| ASSIGNMENT |
In the records below, find the line with "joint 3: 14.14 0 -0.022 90" and the line with "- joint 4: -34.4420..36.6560"; return exactly those lines and every line between them.

########################################

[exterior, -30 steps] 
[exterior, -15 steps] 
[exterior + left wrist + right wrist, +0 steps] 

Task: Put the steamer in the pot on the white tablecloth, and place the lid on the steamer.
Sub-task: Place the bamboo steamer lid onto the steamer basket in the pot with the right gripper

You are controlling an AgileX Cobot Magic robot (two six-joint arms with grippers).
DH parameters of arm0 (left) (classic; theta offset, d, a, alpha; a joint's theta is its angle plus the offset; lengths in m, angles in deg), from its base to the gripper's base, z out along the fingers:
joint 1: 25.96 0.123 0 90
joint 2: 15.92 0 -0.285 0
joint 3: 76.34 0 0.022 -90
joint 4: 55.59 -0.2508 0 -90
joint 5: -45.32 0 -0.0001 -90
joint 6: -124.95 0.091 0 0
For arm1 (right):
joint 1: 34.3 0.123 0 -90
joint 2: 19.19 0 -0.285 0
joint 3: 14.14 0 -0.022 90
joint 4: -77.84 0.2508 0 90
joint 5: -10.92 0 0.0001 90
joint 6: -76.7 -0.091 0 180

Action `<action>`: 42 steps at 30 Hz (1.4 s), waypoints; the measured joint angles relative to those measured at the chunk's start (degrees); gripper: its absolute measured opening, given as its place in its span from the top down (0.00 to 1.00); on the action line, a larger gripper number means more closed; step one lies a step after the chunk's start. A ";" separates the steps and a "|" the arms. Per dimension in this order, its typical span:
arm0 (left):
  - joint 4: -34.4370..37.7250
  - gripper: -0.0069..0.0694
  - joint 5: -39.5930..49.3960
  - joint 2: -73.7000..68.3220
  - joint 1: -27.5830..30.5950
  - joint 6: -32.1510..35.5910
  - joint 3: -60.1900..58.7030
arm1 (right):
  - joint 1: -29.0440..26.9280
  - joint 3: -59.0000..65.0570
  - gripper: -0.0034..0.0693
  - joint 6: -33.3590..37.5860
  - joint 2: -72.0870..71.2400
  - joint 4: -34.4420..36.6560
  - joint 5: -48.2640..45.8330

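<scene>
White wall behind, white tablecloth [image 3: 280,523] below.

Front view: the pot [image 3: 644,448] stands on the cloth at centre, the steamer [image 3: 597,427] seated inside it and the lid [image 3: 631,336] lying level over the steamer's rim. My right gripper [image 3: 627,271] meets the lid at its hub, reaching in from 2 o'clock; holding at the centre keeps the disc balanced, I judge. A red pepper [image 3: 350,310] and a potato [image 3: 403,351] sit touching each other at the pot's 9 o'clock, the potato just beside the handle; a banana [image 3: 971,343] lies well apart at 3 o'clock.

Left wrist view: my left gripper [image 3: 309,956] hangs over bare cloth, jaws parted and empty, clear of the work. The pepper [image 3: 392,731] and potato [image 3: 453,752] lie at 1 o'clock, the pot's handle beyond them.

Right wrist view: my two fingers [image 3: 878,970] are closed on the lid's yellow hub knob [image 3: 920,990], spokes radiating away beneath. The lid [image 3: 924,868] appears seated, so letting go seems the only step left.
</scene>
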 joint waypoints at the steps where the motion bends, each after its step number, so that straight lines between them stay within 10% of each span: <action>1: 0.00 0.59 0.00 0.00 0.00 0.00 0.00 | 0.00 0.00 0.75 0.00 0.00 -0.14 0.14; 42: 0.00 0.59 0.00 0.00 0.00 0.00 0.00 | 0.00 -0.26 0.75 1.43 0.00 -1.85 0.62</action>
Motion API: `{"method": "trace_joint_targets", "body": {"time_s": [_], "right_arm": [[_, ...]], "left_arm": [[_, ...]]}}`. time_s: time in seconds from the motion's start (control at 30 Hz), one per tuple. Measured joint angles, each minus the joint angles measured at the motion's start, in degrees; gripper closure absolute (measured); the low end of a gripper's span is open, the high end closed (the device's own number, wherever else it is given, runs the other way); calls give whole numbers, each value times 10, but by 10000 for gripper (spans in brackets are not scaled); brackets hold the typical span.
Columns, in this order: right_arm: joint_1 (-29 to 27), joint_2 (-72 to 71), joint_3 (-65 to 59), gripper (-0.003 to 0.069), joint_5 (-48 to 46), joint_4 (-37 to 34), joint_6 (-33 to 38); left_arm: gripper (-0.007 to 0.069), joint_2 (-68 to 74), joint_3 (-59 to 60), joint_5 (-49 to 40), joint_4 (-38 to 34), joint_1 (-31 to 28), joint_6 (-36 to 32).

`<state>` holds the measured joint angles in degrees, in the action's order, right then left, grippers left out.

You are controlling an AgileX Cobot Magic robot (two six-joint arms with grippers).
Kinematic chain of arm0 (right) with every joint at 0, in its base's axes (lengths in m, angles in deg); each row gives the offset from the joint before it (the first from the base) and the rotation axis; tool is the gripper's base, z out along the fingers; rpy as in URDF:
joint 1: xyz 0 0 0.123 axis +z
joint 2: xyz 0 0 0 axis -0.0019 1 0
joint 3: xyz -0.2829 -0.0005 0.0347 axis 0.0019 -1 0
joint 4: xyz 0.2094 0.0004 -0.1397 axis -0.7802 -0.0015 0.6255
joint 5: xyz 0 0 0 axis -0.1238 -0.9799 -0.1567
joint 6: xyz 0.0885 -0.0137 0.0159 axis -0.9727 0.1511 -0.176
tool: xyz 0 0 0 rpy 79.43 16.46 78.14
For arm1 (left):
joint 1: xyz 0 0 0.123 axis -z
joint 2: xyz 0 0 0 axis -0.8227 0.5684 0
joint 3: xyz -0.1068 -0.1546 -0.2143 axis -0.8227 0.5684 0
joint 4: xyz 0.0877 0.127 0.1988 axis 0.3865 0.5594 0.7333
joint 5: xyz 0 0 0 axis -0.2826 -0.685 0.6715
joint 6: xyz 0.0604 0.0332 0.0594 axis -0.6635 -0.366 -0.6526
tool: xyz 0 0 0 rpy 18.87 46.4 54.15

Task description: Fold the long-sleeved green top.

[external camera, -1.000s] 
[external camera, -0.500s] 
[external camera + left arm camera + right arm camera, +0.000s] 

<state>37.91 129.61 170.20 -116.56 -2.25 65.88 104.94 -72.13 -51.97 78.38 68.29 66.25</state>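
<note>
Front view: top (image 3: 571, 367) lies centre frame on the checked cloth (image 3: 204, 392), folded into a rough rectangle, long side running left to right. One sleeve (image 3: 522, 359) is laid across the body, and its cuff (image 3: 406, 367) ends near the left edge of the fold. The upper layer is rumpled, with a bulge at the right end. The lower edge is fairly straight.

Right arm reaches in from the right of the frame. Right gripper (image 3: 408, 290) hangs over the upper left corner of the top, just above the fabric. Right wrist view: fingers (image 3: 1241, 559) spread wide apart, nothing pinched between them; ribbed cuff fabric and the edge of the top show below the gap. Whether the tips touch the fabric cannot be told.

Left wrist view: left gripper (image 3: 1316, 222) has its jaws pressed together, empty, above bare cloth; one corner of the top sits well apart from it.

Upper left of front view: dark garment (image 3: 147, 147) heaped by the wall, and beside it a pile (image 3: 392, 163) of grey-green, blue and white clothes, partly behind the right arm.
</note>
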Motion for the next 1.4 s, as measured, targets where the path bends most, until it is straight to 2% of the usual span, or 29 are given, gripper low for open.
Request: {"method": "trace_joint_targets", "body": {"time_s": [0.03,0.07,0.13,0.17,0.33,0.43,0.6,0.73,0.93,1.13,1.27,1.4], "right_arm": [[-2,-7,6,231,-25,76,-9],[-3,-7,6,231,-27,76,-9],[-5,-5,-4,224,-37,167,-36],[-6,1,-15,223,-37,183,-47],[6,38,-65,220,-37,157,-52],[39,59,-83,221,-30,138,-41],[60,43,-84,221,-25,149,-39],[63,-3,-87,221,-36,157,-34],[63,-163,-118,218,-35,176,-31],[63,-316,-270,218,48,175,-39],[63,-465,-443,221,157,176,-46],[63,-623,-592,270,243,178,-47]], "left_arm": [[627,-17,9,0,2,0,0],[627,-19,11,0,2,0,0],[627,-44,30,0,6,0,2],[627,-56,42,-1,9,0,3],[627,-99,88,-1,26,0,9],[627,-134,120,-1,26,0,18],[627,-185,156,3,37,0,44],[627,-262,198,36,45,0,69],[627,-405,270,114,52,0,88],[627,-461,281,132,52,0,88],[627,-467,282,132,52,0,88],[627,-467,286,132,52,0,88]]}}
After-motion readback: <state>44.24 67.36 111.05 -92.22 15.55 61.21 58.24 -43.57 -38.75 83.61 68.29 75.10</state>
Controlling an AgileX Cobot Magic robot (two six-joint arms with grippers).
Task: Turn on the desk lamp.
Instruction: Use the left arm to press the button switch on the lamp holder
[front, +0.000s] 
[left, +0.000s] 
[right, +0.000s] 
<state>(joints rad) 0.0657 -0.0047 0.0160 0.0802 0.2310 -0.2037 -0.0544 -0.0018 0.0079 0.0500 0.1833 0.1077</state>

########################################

| TASK SOLUTION |
joint 3: 14.14 0 -0.022 90
joint 4: -77.84 0.2508 0 90
joint 5: -10.92 0 0.0001 90
joint 6: -76.7 -0.091 0 180

Action `<action>`: 42 steps at 30 Hz (1.4 s), waypoints; the measured joint angles relative to those measured at the chunk's start (degrees); gripper: its absolute measured opening, given as its place in its span from the top down (0.00 to 1.00); on the action line, a larger gripper number means more closed; step one lies a step after the chunk's start. A ";" separates the steps and a "|" the arms. Per dimension in this order, its typical span:
arm0 (left):
  - joint 4: -34.4370..37.7250
  - gripper: -0.0069..0.0694
  - joint 5: -39.5930..49.3960
  - joint 2: -73.7000..68.3220
  - joint 1: -27.5830..30.5950
  - joint 6: -32.1510..35.5910
  - joint 3: -60.1900..58.7030
arm1 (right):
  - joint 1: -29.0440..26.9280
  - joint 3: -59.0000..65.0570
  - gripper: -0.0034..0.0693
  - joint 6: -33.3590..37.5860
  - joint 2: -72.0870..71.2400
  - joint 4: -34.4420..36.6560

The answer is complete.